Location
- 3782 Columbus Road Centerburg, (Knox County), Ohio 43011 United States
- Coordinates: 40°17′42″N 82°42′22″W﻿ / ﻿40.29500°N 82.70611°W

Information
- Type: Public, coeducational high school
- School district: Centerburg Local Schools
- Superintendent: Mike Hebenthal
- Principal: Ryan Gallwitz
- Teaching staff: 20.00 (FTE)
- Grades: 9–12
- Student to teacher ratio: 15.10
- Colors: Red and white
- Athletics conference: Knox Morrow Athletic Conference (KMAC)
- Mascot: Trojan
- Team name: Trojans
- Rival: Fredericktown Freddies
- Newspaper: The Trojan Crier
- Athletic Director: Rich Porter
- Website: www.centerburgschools.org/page/high-school

= Centerburg High School =

Centerburg High School is a public high school in Centerburg, Ohio, United States. It is the only high school in the Centerburg Local Schools district, offering grades 9–12. Its mascot is the Trojan. The Trojan's boys basketball team won the MOAC blue division conference championship in 2016. A new track has been completed at the high school as of 2019. It is also one of central Ohio's only schools to have a large solar panel field providing power to its high school.

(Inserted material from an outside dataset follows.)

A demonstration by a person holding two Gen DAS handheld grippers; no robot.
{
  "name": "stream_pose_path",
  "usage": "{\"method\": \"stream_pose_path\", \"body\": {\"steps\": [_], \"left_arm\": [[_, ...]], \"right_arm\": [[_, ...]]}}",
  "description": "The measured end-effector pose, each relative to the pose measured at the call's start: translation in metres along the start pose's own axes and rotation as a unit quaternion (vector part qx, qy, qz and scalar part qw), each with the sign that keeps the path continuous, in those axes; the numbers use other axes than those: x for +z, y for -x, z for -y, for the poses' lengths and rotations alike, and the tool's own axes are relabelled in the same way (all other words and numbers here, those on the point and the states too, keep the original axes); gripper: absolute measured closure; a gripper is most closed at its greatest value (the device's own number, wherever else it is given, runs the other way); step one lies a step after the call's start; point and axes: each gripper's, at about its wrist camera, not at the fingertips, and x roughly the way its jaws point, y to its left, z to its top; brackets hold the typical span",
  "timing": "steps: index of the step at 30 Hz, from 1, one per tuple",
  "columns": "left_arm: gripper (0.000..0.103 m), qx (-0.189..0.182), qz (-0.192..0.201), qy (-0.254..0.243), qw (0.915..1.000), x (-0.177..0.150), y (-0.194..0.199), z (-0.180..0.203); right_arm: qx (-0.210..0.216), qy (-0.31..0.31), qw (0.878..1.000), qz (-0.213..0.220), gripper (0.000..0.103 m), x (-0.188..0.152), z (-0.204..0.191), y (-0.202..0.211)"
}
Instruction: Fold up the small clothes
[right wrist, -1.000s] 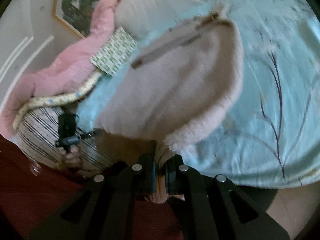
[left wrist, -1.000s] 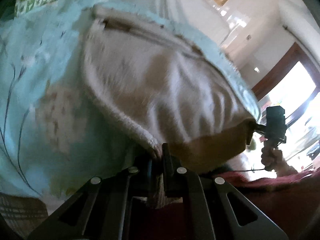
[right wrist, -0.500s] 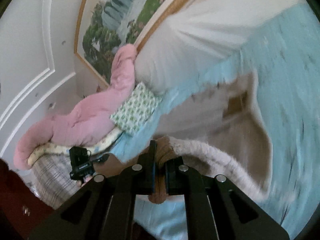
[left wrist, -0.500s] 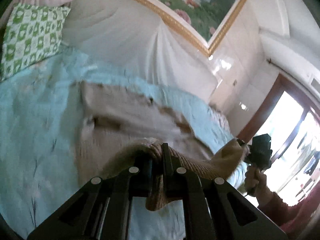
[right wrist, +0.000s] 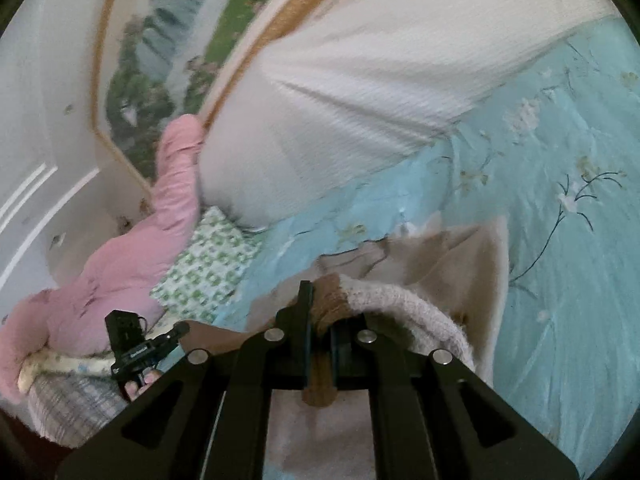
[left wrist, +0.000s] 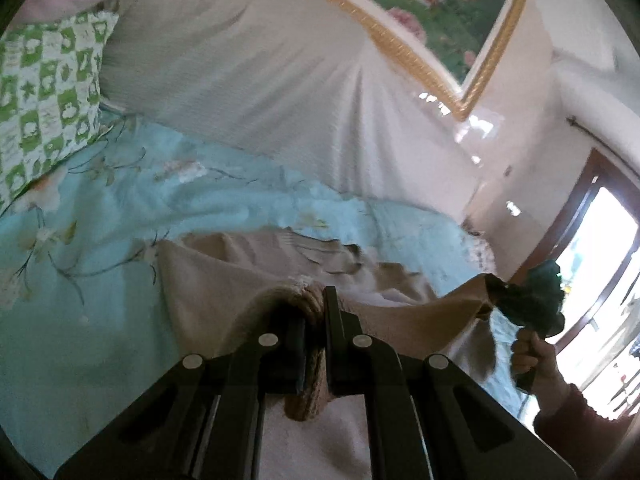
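A beige fuzzy garment (left wrist: 224, 280) with a brown hem lies on the light blue floral bedsheet (left wrist: 80, 216). My left gripper (left wrist: 316, 320) is shut on one corner of its hem and holds it above the rest of the cloth. My right gripper (right wrist: 320, 316) is shut on the other hem corner of the garment (right wrist: 472, 256). The near half of the garment is lifted and carried over the far half. The right gripper also shows in the left wrist view (left wrist: 532, 304), and the left one in the right wrist view (right wrist: 136, 348).
A white-covered headboard (left wrist: 260, 64) stands behind the bed under a gold-framed painting (left wrist: 440, 12). A green checked pillow (left wrist: 44, 96) and a pink quilt (right wrist: 132, 252) lie at the bed's left side. A bright doorway (left wrist: 600, 280) is at the right.
Both grippers have lifted the garment's hem and carried it forward over the far part of the garment. The views have tilted up from the cloth to the headboard and painting.
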Motion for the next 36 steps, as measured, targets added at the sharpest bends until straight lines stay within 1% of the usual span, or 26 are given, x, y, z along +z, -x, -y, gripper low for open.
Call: {"method": "stream_pose_path", "body": {"steps": [3,6,8,11,14,16,18,19,20,21,22,23,24,26,27,28,29,30,31,32,34,36], "left_arm": [[0.098,0.020,-0.014,0.006,0.9997,0.010,-0.027,-0.016],[0.098,0.030,-0.021,0.028,0.9989,0.016,-0.048,-0.035],[0.098,0.037,-0.026,0.048,0.9978,0.019,-0.062,-0.047],[0.098,0.055,-0.039,0.060,0.9959,0.019,-0.084,-0.059],[0.097,0.072,-0.062,0.076,0.9925,0.014,-0.103,-0.072],[0.096,0.082,-0.082,0.088,0.9894,0.009,-0.112,-0.078],[0.093,0.085,-0.087,0.095,0.9880,0.008,-0.111,-0.080],[0.092,0.083,-0.085,0.096,0.9882,0.007,-0.109,-0.080],[0.089,0.083,-0.085,0.096,0.9882,0.006,-0.104,-0.078],[0.081,0.085,-0.086,0.093,0.9882,0.004,-0.098,-0.076],[0.074,0.088,-0.086,0.085,0.9887,0.000,-0.090,-0.072],[0.072,0.089,-0.087,0.080,0.9890,-0.002,-0.083,-0.066],[0.072,0.084,-0.090,0.073,0.9898,-0.006,-0.075,-0.058],[0.072,0.051,-0.099,0.052,0.9924,-0.018,-0.063,-0.035],[0.069,0.035,-0.105,0.041,0.9930,-0.024,-0.061,-0.023],[0.066,0.012,-0.118,0.020,0.9927,-0.031,-0.063,-0.006],[0.065,0.000,-0.132,-0.002,0.9912,-0.038,-0.067,0.009],[0.065,-0.008,-0.151,-0.028,0.9881,-0.045,-0.075,0.026],[0.065,-0.015,-0.168,-0.043,0.9848,-0.049,-0.083,0.036],[0.065,-0.018,-0.185,-0.060,0.9807,-0.053,-0.093,0.047],[0.065,-0.012,-0.202,-0.083,0.9759,-0.055,-0.110,0.055],[0.065,-0.002,-0.211,-0.092,0.9732,-0.051,-0.123,0.052]], "right_arm": [[-0.019,-0.023,1.000,-0.006,0.095,0.011,0.020,-0.018],[-0.041,-0.045,0.998,-0.009,0.095,0.018,0.039,-0.033],[-0.073,-0.051,0.996,-0.021,0.095,0.022,0.050,-0.046],[-0.101,-0.064,0.992,-0.039,0.095,0.023,0.063,-0.063],[-0.137,-0.063,0.987,-0.058,0.095,0.021,0.071,-0.075],[-0.149,-0.064,0.984,-0.067,0.094,0.018,0.074,-0.080],[-0.154,-0.065,0.984,-0.068,0.093,0.016,0.076,-0.081],[-0.153,-0.069,0.984,-0.065,0.090,0.015,0.076,-0.078],[-0.151,-0.072,0.984,-0.059,0.083,0.015,0.075,-0.073],[-0.155,-0.071,0.984,-0.052,0.076,0.016,0.073,-0.067],[-0.160,-0.068,0.984,-0.042,0.063,0.016,0.069,-0.058],[-0.163,-0.061,0.984,-0.029,0.056,0.015,0.063,-0.049],[-0.163,-0.053,0.985,-0.018,0.056,0.015,0.057,-0.040],[-0.158,-0.032,0.987,-0.009,0.056,0.011,0.041,-0.027],[-0.146,-0.015,0.989,-0.012,0.056,0.007,0.029,-0.024],[-0.133,0.003,0.991,-0.022,0.056,0.002,0.019,-0.027],[-0.119,0.023,0.992,-0.044,0.056,-0.003,0.007,-0.034],[-0.103,0.044,0.991,-0.076,0.056,-0.011,-0.004,-0.045],[-0.079,0.062,0.988,-0.121,0.056,-0.022,-0.015,-0.062],[-0.056,0.070,0.984,-0.156,0.056,-0.031,-0.022,-0.077],[-0.019,0.074,0.975,-0.209,0.056,-0.044,-0.029,-0.102],[-0.016,0.087,0.966,-0.242,0.056,-0.049,-0.029,-0.122]]}}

The Centerburg Trojan pride marching band is a marching based out of Centerburg High school in Ohio and is still currently operating as of 2023

==Cheating controversy==

Centerburg High School was the center of a cheating controversy for its seniors class in 2009 that resulted in the cancellation of the graduation ceremony for that year, a day before the scheduled ceremony. A student hacked the teachers' computers to gain access to the world studies and science tests, and then shared the world studies test with other students. An investigation by the school board found that more than half of the graduating class had copies of the leaked world studies test or knew about the leak but didn't report it. The cancellation of the ceremony resulted in protests at the school which gained national media attention, and an unofficial graduation ceremony was organized by the families of the class of 2009 at Hilliar Park the day after what would have been the official graduation ceremony, of which footage was aired on local television stations.

==Ohio High School Athletic Association State Championships==
- Girls Volleyball – 2003

Other School Facts

Centerburg's academic team (quiz bowl) has been a perennial local power over the past 4 years, advancing to the regional tournament on a regular basis. Girls basketball has reached as far as the Final Four in the 2000s, and the football team in the 2004 and 2005 seasons under head coach Brad Birchfield saw great success. They also made the state playoffs in 2013, 2014, and 2016. Boys basketball has consistently been a conference and district contender over the past few decades under coaches Simpson, Marhefka, Cauley, and Brusco. Academically, Centerburg has been one of the top schools in Knox County every year.